Sensitivity of the last glacial inception to initial and boundary conditions: lessons from a coupled climate-ice sheet model

Proxy data indicate that the last glacial inception started at approximately 115ka BP when boreal summer insolation reached its minimum. At that time, large ice sheets started to form in Northern Canada. A number of models of different complexities have been employed to simulate the last glacial inception; however, complex climate models did not incorporate interactive ice sheets. Here, a state-of-art Earth System Model AWI-ESM-2.2 (Gierz et al., 2020, GMDD), composed of AWI-ESM-2.0 (Sidorenko et al., 2019) that now includes the Parallel Ice Sheet Model PISM (The PISM authors, 2016), was utilized to study the potential causes of the inception. By conducting different sensitivity experiments, we investigated the effect of initial conditions, different surface mass balance schemes, greenhouse gas (GHG) concentration, ocean circulation, and model resolution on the last glacial inception.

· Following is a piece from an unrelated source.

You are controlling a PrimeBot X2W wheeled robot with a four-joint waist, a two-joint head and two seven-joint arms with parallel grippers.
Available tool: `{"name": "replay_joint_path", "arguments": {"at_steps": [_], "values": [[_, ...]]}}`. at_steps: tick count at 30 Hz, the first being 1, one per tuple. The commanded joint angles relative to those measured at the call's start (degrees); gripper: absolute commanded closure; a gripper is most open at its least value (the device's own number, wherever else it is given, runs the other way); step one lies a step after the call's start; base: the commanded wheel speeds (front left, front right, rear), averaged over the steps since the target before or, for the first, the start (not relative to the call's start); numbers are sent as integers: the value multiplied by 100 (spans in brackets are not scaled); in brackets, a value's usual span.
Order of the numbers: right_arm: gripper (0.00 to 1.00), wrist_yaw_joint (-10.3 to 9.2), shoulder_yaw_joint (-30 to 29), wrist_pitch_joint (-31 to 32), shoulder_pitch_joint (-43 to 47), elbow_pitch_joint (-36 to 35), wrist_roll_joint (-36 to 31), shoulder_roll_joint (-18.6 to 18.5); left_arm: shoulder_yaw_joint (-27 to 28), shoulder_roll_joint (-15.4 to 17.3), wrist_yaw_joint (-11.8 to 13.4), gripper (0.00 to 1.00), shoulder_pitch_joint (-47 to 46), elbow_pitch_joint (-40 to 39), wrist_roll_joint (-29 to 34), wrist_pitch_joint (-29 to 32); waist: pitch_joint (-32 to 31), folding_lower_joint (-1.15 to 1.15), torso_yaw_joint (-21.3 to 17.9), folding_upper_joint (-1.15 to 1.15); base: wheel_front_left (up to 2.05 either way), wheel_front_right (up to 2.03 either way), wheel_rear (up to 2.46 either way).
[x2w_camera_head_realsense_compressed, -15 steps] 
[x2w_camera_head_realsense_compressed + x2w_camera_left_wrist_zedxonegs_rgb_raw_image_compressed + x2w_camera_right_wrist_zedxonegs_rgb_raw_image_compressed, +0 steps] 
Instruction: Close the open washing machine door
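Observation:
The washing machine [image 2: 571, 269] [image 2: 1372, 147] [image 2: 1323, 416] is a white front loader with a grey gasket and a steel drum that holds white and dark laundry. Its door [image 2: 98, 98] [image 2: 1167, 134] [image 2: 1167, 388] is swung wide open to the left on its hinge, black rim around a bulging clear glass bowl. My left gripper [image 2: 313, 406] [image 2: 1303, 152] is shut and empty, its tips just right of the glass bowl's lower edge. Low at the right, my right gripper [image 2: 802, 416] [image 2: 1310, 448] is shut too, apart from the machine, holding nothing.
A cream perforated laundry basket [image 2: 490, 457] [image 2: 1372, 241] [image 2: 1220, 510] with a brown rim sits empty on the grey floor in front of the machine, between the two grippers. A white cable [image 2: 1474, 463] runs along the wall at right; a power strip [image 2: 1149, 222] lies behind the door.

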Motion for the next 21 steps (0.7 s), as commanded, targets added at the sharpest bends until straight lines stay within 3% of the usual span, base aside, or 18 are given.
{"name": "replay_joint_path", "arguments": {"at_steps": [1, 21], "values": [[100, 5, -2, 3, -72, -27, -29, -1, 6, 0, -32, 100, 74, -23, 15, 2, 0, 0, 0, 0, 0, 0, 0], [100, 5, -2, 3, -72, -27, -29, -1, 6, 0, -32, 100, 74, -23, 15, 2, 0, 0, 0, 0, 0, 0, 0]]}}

Two experiments were conducted under 115 ka BP orbital and radiative forcing to examine the effect of initial conditions: one without interactive ice sheets but with fixed preindustrial topography, and the other with interactive ice sheets that include initial snow cover over two small regions in northeastern and northwestern Canada. The first experiment failed to produce a permanent appearance of snow over North America. The second experiment simulated a further growth of ice sheets over northeastern and northwestern Canada. In these experiments, the initial ice sheets provide important feedbacks to cause North America ice sheet growth: the snow-albedo feedback and elevation effect of orography reinforce the cooling in the region initially covered by snow or ice.

We compared an empirically-based positive-degree-day (PDD) scheme, which estimates surface melt as a function of temperature, with a more physically-based diurnal energy balance model (dEBM) (Krebs-Kanzow et al., 2018), which also takes changes in shortwave radiation into account and implicitly resolves a diurnal freeze-melt cycle. Both simulations showed a tendency of ice sheet growth in Northern Canada ice sheet. The experiment employing the dEBM model for surface mass balance had a larger magnitude in SMB, resulting in faster development of the ice sheet.

Another experiment with a lowered GHG concentration was carried out to investigate the role of GHG, suggesting that GHG changes also contribute to a cooling state. Two additional experiments also explored the effect of changed ocean circulation and atmosphere dynamics and their contribution to the inception, as well as the effect of an improved resolution in the atmosphere model.

In summary, our findings imply that initial conditions have a significant impact on simulating the inception. We conclude that the incorporation of an ice sheet model into the Earth system is an important step forward to provide a more realistic simulation of glacial inception and to uncover its potential causes.